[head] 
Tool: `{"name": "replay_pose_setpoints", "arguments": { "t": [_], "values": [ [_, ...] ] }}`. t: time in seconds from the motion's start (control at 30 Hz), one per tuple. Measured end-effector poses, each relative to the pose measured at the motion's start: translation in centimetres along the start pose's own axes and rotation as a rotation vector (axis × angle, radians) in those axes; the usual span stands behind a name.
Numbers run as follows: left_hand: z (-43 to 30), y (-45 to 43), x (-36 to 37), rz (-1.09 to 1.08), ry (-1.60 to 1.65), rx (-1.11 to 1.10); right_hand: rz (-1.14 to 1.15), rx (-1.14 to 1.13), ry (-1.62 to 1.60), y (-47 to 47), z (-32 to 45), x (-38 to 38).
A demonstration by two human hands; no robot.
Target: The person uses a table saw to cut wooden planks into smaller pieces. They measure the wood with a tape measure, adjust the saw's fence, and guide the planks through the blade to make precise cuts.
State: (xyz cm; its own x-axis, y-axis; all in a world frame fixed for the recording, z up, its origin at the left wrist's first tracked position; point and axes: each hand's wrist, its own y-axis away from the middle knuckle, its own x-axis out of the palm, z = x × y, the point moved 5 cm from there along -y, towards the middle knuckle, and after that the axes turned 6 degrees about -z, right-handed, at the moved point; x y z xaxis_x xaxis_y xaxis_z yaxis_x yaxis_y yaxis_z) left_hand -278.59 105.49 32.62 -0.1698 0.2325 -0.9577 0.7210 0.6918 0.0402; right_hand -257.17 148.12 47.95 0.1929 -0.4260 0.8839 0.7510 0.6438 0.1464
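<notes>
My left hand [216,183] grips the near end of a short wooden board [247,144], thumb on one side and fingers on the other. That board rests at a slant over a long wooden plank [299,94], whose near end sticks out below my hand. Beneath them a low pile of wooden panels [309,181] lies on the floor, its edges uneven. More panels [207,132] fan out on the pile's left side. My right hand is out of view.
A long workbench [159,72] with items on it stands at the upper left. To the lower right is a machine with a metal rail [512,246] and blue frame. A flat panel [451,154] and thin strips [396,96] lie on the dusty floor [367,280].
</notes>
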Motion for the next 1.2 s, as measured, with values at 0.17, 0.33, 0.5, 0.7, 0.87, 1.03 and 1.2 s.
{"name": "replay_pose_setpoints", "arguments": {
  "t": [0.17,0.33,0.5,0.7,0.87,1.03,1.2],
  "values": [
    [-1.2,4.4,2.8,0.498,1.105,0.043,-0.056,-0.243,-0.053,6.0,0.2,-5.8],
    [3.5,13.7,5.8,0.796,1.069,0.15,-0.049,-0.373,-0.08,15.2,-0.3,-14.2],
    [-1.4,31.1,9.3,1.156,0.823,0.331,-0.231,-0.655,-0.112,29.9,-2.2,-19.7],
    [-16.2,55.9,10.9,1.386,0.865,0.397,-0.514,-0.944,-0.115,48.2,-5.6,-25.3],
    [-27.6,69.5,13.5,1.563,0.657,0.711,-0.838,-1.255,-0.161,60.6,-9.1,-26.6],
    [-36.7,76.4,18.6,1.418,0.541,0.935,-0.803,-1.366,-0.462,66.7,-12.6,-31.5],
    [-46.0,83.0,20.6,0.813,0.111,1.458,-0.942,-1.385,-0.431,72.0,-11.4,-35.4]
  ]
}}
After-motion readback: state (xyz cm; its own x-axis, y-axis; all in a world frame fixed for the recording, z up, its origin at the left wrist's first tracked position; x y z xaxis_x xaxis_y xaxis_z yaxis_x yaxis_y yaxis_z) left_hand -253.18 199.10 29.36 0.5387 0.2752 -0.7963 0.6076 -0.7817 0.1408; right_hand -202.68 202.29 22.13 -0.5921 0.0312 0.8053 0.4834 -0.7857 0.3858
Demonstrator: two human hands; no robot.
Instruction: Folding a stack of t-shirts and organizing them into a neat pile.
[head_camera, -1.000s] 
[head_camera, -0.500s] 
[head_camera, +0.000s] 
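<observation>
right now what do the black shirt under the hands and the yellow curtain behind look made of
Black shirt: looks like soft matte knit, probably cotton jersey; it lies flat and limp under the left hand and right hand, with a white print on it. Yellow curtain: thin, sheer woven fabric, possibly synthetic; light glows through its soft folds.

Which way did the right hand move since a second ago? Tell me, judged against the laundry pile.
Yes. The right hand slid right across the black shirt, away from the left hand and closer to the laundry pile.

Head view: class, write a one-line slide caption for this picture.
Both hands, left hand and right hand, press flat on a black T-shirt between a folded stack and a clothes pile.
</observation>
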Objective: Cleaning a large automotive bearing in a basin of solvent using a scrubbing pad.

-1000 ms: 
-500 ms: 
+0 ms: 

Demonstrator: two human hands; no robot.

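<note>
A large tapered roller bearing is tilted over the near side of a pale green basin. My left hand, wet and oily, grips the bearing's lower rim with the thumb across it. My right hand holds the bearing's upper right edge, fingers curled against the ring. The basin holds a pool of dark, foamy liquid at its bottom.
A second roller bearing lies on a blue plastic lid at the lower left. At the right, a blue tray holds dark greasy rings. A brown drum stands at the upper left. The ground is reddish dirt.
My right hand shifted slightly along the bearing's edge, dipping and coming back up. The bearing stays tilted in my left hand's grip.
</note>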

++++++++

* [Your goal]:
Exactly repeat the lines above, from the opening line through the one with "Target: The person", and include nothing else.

* [Exercise result]:
[head] 
Tool: `{"name": "replay_pose_setpoints", "arguments": { "t": [_], "values": [ [_, ...] ] }}`. t: time in seconds from the motion's start (control at 30 Hz), one per tuple. Measured end-effector poses, each relative to the pose measured at the motion's start: translation in centimetres along the start pose's own axes and rotation as a rotation vector (axis × angle, radians) in those axes; the usual span stands behind a name.
Numbers run as follows: left_hand: z (-43 to 30), y (-45 to 43), x (-36 to 37), rz (-1.09 to 1.08), ry (-1.60 to 1.65), rx (-1.11 to 1.10); right_hand: rz (-1.14 to 1.15), rx (-1.14 to 1.13), ry (-1.62 to 1.60), y (-47 to 47), z (-32 to 45), x (-38 to 38).
A demonstration by two human hands; no robot.
Target: The person uses a table saw to cut wooden planks into smaller pieces. They measure the wood with a tape measure, adjust the saw's fence, and guide the planks through the blade to make precise cuts.

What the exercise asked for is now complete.